Transcribe, with complete accuracy, all of the entries below except for the pictures.

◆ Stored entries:
-------------------------
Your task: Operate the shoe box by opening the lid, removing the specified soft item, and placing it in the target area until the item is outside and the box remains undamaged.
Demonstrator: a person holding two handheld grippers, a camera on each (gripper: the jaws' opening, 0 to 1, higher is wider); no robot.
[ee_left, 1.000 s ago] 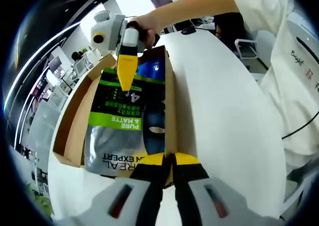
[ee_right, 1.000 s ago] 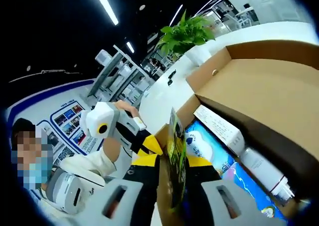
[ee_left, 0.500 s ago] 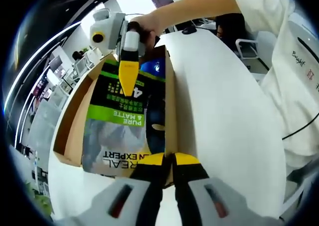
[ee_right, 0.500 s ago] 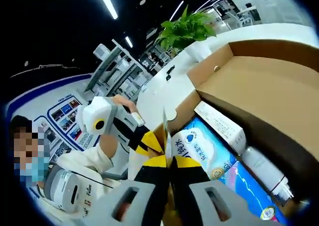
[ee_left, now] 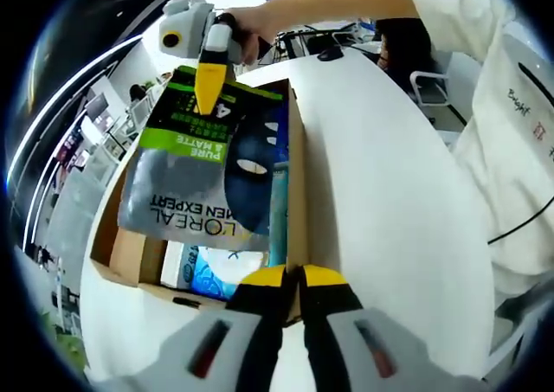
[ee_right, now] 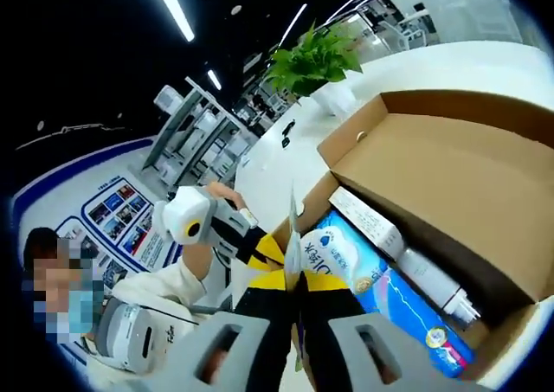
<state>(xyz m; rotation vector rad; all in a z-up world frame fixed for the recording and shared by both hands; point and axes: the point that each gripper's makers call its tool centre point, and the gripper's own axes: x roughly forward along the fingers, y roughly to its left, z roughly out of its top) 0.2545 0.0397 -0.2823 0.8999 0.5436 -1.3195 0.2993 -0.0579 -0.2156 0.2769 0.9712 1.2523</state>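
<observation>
The open cardboard shoe box (ee_left: 296, 184) lies on a white table, its lid (ee_right: 450, 171) folded back. A soft grey, green and black pouch (ee_left: 199, 176) hangs tilted above the box, held at its top edge by my right gripper (ee_left: 208, 80). In the right gripper view the pouch (ee_right: 293, 228) is a thin edge between my right gripper's (ee_right: 294, 279) shut jaws. My left gripper (ee_left: 290, 275) is shut on the box's near wall, and it also appears at that corner (ee_right: 260, 247) in the right gripper view.
A blue and white pack (ee_right: 372, 279), a white tube (ee_right: 433, 284) and a small white carton (ee_right: 363, 223) lie in the box. The white table (ee_left: 389, 193) stretches to the right. A potted plant (ee_right: 316, 59) stands beyond the box. A person's white sleeve (ee_left: 511, 124) is close on the right.
My right gripper has lifted the pouch up out of the box, uncovering the blue and white pack beneath. My left gripper has stayed on the box wall.
</observation>
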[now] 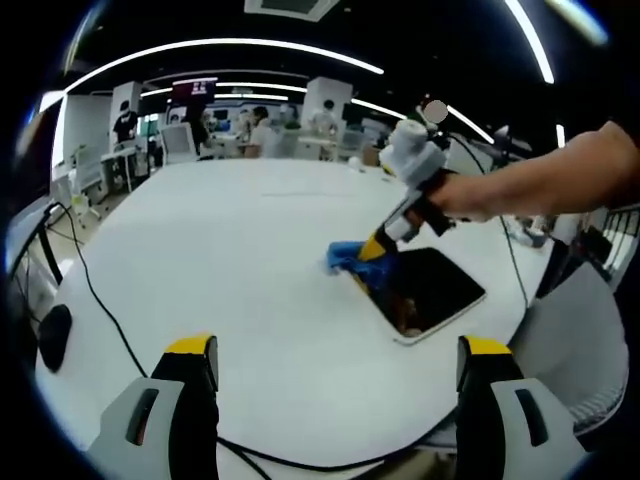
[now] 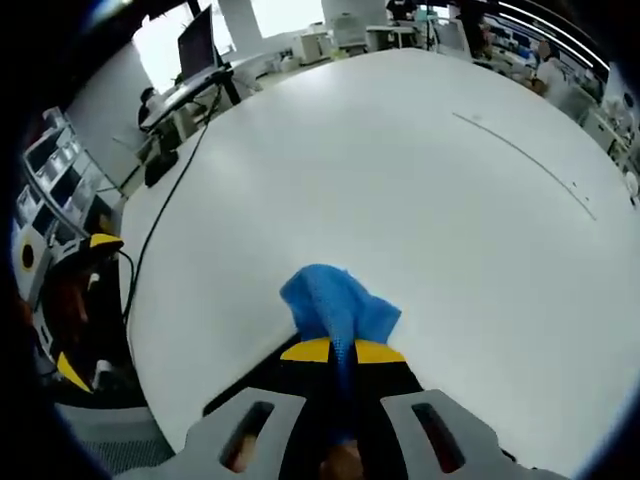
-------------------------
◆ RESPONSE BOX:
Your task: Operate the shoe box by opening the lid, removing the specified soft item, and placing it in the target area until the item is outside and the box remains undamaged.
Demonstrator: a person holding two handheld grippers, a camera on each (gripper: the jaws' opening, 0 to 1, higher is wider); no robot.
[ee_left, 1.000 s ago] 
[ee_right, 1.000 s ago] 
[ee_left, 0.500 s ago] 
[ee_right, 0.500 s ago] 
[ee_left, now] 
[ee_right, now] 
<state>(xyz m; rotation vector rad; all in a z-up world frame fixed for the recording and shared by both hands; point and axes: the point that each gripper's makers call its tool centre point, and the gripper's own axes: x roughly forward along the fingers, y roughly to its left, z roughly out of its top) 0.2545 0.0397 -0.2823 0.8999 0.5436 -1.3195 0.2993 -0.0579 -0.2156 0.2769 0.9712 1.2523</state>
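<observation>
The open cardboard shoe box (ee_left: 296, 184) lies on a white table, its lid (ee_right: 450, 171) folded back. A soft grey, green and black pouch (ee_left: 199, 176) hangs tilted above the box, held at its top edge by my right gripper (ee_left: 208, 80). In the right gripper view the pouch (ee_right: 293, 228) is a thin edge between my right gripper's (ee_right: 294, 279) shut jaws. My left gripper (ee_left: 290, 275) is shut on the box's near wall, and it also appears at that corner (ee_right: 260, 247) in the right gripper view.
A blue and white pack (ee_right: 372, 279), a white tube (ee_right: 433, 284) and a small white carton (ee_right: 363, 223) lie in the box. The white table (ee_left: 389, 193) stretches to the right. A potted plant (ee_right: 316, 59) stands beyond the box. A person's white sleeve (ee_left: 511, 124) is close on the right.
My right gripper has lifted the pouch up out of the box, uncovering the blue and white pack beneath. My left gripper has stayed on the box wall.
</observation>
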[now] 
[now] 

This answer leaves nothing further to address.